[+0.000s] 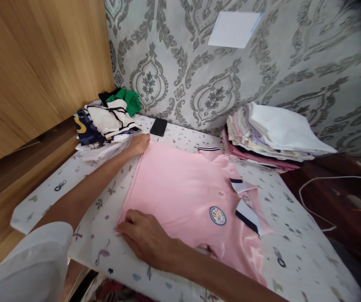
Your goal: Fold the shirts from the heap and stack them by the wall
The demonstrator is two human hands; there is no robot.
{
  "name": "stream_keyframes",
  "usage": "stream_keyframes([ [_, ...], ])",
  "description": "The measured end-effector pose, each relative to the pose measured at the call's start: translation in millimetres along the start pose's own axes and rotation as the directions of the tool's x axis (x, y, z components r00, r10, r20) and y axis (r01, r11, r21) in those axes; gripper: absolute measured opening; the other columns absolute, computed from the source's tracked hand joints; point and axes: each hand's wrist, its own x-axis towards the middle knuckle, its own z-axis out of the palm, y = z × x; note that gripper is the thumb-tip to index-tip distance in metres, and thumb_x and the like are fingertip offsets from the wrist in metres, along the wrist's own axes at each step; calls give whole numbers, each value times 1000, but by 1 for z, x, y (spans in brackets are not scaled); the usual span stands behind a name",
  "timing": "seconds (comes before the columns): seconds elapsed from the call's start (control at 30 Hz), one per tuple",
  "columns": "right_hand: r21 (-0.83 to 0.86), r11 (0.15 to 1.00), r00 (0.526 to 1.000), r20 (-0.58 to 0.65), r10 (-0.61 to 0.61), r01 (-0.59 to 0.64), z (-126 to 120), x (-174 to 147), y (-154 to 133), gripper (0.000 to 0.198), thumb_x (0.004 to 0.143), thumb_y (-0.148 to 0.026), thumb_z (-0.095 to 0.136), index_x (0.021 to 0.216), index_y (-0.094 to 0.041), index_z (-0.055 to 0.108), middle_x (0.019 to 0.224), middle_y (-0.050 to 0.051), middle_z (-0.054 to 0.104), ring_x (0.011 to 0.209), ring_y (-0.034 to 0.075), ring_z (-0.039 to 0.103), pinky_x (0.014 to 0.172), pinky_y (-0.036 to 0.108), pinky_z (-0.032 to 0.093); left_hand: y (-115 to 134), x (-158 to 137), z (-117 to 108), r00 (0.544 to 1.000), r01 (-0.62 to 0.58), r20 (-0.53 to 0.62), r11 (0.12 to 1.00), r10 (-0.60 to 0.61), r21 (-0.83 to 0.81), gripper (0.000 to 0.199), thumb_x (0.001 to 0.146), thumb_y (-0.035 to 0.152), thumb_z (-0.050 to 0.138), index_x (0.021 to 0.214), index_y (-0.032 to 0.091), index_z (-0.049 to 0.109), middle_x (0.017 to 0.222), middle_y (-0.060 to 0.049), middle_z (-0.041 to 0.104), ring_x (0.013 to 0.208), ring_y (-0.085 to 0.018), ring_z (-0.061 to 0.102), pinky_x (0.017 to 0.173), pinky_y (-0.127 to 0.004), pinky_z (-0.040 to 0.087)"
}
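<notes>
A pink polo shirt (174,180) lies spread on the patterned cloth, its hem to the left and its collar (246,214) with dark-edged white trim to the right. A round badge (218,215) sits on its chest. My left hand (139,144) is closed on the far corner of the hem. At the near hem corner, my right hand (147,237) pinches the fabric, fingers curled. One short sleeve with dark stripes points toward the wall; the near sleeve is partly hidden behind my right forearm.
A loose heap of clothes (108,119) lies at the back left beside a wooden panel (42,58). Near the wall is a black phone (158,127). Folded clothes (271,134) are stacked at the back right. A white cable (306,184) runs past the right edge.
</notes>
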Motion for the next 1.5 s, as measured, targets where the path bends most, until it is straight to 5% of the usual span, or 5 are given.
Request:
stream_keyframes([
  [0.53, -317, 928, 968, -214, 132, -197, 15, -52, -9, 10, 88, -9, 64, 87, -18, 60, 89, 6, 63, 84, 23, 56, 73, 35, 46, 9, -114, -24, 991, 49, 125, 998, -52, 29, 19, 85, 40, 57, 78, 23, 63, 89, -4, 72, 85, -23, 63, 66, -30, 39],
  [0.97, -184, 966, 953, -273, 129, -183, -6, -36, -10, 17, 94, -12, 51, 83, -18, 62, 86, 5, 66, 79, 19, 58, 74, 32, 49, -6, -116, -42, 987, 90, 135, 996, -92, 19, 12, 83, 25, 54, 73, 23, 59, 82, -3, 70, 81, -22, 62, 63, -30, 36],
  [1.1, -166, 946, 927, -302, 222, -280, -20, -22, 10, 22, 97, -20, 49, 112, -14, 65, 124, 16, 65, 114, 27, 58, 98, 45, 48, 0, -118, -42, 987, 69, 141, 995, -78, 66, 9, 85, 26, 53, 79, 24, 59, 88, -4, 70, 86, -23, 63, 69, -31, 42],
  [1.27, -183, 949, 959, -171, 227, -258, 4, -8, 25, 47, 102, -28, 44, 146, -13, 45, 156, 17, 41, 147, 30, 32, 119, 56, 29, 30, -128, -28, 977, -212, -18, 976, 213, 40, 30, 89, 22, 48, 117, 20, 59, 120, -13, 64, 116, -27, 58, 98, -39, 46],
  [1.5, -156, 956, 957, -188, 220, -250, 17, 0, 19, 49, 102, -28, 41, 149, -13, 43, 154, 17, 45, 147, 27, 33, 121, 54, 27, 39, -109, 6, 847, -438, 262, 886, 463, -152, 61, 97, 46, 43, 151, 19, 39, 164, -12, 30, 152, -25, 24, 123, -39, 21],
])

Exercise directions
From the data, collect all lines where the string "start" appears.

Written solution
  "description": "The measured end-effector pose, each relative to the pose measured at the call's start: translation in millimetres along the start pose's own axes and rotation as the directions of the tool's x axis (x, y, z components r00, r10, r20) and y axis (r01, r11, r21) in those axes; gripper: absolute measured opening; the other columns absolute, computed from the source's tracked hand joints; point and axes: each hand's wrist, its own x-axis towards the middle knuckle, its own z-axis out of the palm, y = z × x; note that gripper is the thumb-tip to index-tip distance in metres, and thumb_x and the like are fingertip offsets from the wrist in metres, along the wrist's own axes at each step; calls give whole numbers, each value times 1000, but by 1 for z, x, y (spans in brackets are not scaled); the usual span stands behind a name",
  "timing": "seconds (comes before the columns): seconds elapsed from the call's start (control at 30 Hz), one per tuple",

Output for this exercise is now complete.